Arguments pertinents
Le tribunal a fondé sa décision sur le désistement de la demanderesse, qui a été dûment notifié par une note en délibéré. Ce désistement a été autorisé par le président lors d'une audience précédente, ce qui montre que la procédure a été respectée. Le juge a également noté l'absence de défense de la part de la défenderesse, ce qui a facilité la décision d'extinction de l'instance.
Une citation pertinente de la décision pourrait être : « la dette étant soldée », ce qui souligne que le désistement était justifié par la résolution du litige.
Interprétations et citations légales
La décision s'appuie sur les articles 394 et 395 du Code de procédure civile, qui régissent le désistement d'instance.

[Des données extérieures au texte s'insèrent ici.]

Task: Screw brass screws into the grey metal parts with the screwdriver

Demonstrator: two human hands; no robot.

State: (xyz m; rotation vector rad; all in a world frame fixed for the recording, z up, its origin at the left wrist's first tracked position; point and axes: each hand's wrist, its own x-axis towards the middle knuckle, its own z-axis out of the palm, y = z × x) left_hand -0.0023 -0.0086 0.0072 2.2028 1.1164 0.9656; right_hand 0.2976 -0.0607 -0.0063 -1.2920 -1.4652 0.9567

- Code de procédure civile - Article 394 : Cet article stipule que « la partie qui a introduit l'instance peut se désister de sa demande, sous réserve des droits de la défense ». Cela signifie que le désistement est un droit pour la partie demanderesse, tant que cela ne porte pas préjudice à la partie défenderesse.
- Code de procédure civile - Article 395 : Cet article précise que « le désistement d'instance entraîne l'extinction de l'instance ». Cela confirme que le tribunal doit prononcer l'extinction de l'instance lorsque la demande est retirée.
L'interprétation de ces articles dans le contexte de la décision montre que le tribunal a respecté les droits procéduraux des parties, en permettant à la demanderesse de se désister et en constatant l'absence de contestation de la part de la défenderesse. Cela illustre également le principe de la bonne foi dans les procédures judiciaires, où le désistement est accepté lorsque le litige est résolu.